In 1839 the discovery of vulcanization—a process that stabilizes products manufactured from rubber—caused rapid financial growth in the frontier towns of the Brazilian forests, where rubber was harvested from the sap of trees native to the area. Brazil produced the vast majority of the world’s rubber until early in the 1900s, when the British used smuggled seeds to establish more efficient plantations in East Asia.

E 2

Slavery

The coffee economy remained the backbone of the Brazilian economy long after rubber production collapsed, and it ran on slave labor. Brazil had imported half a million slaves in the 17th century to work on the sugar plantations of the Northeast. In the 18th century the gold fields of Minas Gerais had absorbed another 1.5 million Africans. In the first half of the 19th century alone, Brazil imported another 1.5 million slaves to fill the demand for labor on the coffee plantations of the southeast. As the abolitionist movement gained strength in England and the United States in the 19th century, British pressure forced Brazil to halt its 300-year-old Atlantic slave trade in 1850.

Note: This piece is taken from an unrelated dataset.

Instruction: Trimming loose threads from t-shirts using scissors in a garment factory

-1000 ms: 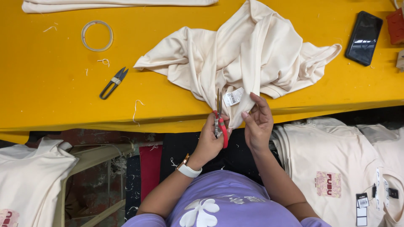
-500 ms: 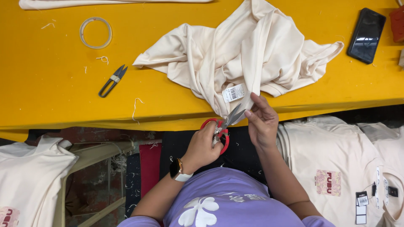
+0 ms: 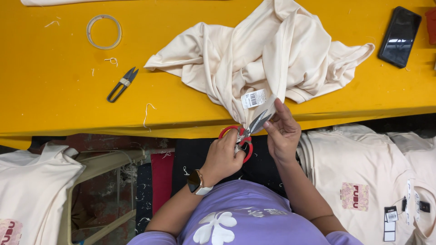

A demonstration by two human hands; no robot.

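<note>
A: Largest items?
B: Yellow table [image 3: 54, 113] across upper frame; cream garment [image 3: 272, 54] heaped upper centre, hem hanging over the edge.
A: Hands?
B: Left hand [image 3: 225, 156] gripped red scissors [image 3: 243, 136], blades at the hem; right hand [image 3: 282, 131] pinched fabric just beside them.

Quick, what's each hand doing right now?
Left hand: closed on the red-handled scissors.
Right hand: fingers pinching the cream shirt edge by the blades.
</note>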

The 3 to 4 million Africans who entered Brazil as slaves up until 1850 fundamentally shaped the composition of Brazilian society. In 1800 Brazil had the largest slave population in the world (half of its population of 3 million), and this forced migration created a truly African American culture in Brazil. African music, religions, foods, and language patterns blended with the culture of the Portuguese and the Native Americans to produce a cultural mosaic that was a mixture of African, European, and Native American influences. European colonists adopted Native American customs and borrowed words from the indigenous languages, while African slaves blended their own religious rituals with those of Christianity to form such new Afro-Brazilian religions as Umbanda, Macumba, and Candomblé.

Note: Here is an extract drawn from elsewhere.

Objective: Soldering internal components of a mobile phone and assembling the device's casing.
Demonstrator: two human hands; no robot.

Although the slave trade was abolished in 1850, slavery remained legal in Brazil. Slavery had been central to the fabric of life in Brazil for so long that dismantling slavery took much longer than in any other society in the Americas. The slave system began to disintegrate in the 1880s with the rise of a vocal abolitionist movement, largely in the cities, and the growing tendency for slaves to flee from their masters. Legislation by conservatives attempted to stretch the process over decades by gradually freeing the children of slaves beginning in 1871 and by emancipating elderly slaves after 1885. By 1888 unrest on plantations, and the refusal of the army to step in and halt the flight of slaves from their masters, brought the system to the brink of chaos. Ruling in place of her father, who was in Europe for medical treatment, Princess Isabel decreed the end of slavery in the “Golden Law” of May 13, 1888. Rather than face the anarchy and upheaval of massive slave unrest and flight, slave owners grudgingly accepted abolition.

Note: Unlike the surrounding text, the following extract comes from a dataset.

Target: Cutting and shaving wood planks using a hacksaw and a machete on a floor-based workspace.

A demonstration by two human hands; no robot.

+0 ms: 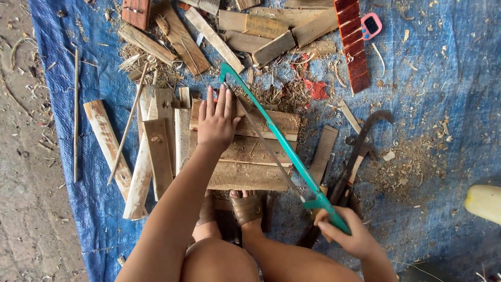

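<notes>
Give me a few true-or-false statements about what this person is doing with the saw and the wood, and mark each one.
1. The right hand grips the handle of a green-framed saw. True.
2. The left hand is lifting a hammer. False: it lies flat, fingers spread, on the wooden boards.
3. The work sits on a blue tarp. True.
4. The saw lies far from the boards, on bare ground. False: its frame and blade cross over the boards by the left hand.
5. A foot in a brown sandal is at the near edge of the boards. True.
6. The tarp is swept clean. False: wood shavings and offcuts are scattered on it.
</notes>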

With the supply of new slave labor cut off after 1850 and the slave system in a state of disintegration, coffee planters turned to European immigration to meet their labor needs. Some 2.7 million immigrants—mainly from Italy, Spain, and Portugal—arrived in southeastern and southern Brazil between 1887 and 1914. These immigrants gradually replaced slaves as the labor force in the coffee fields. They turned southern Brazil into an area with a more urban and European culture, strikingly different from the older mining and plantation regions of Minas Gerais and the Northeast, where a more relaxed, rural atmosphere prevailed and where African cultural influences remained strong among the Afro-Brazilian population.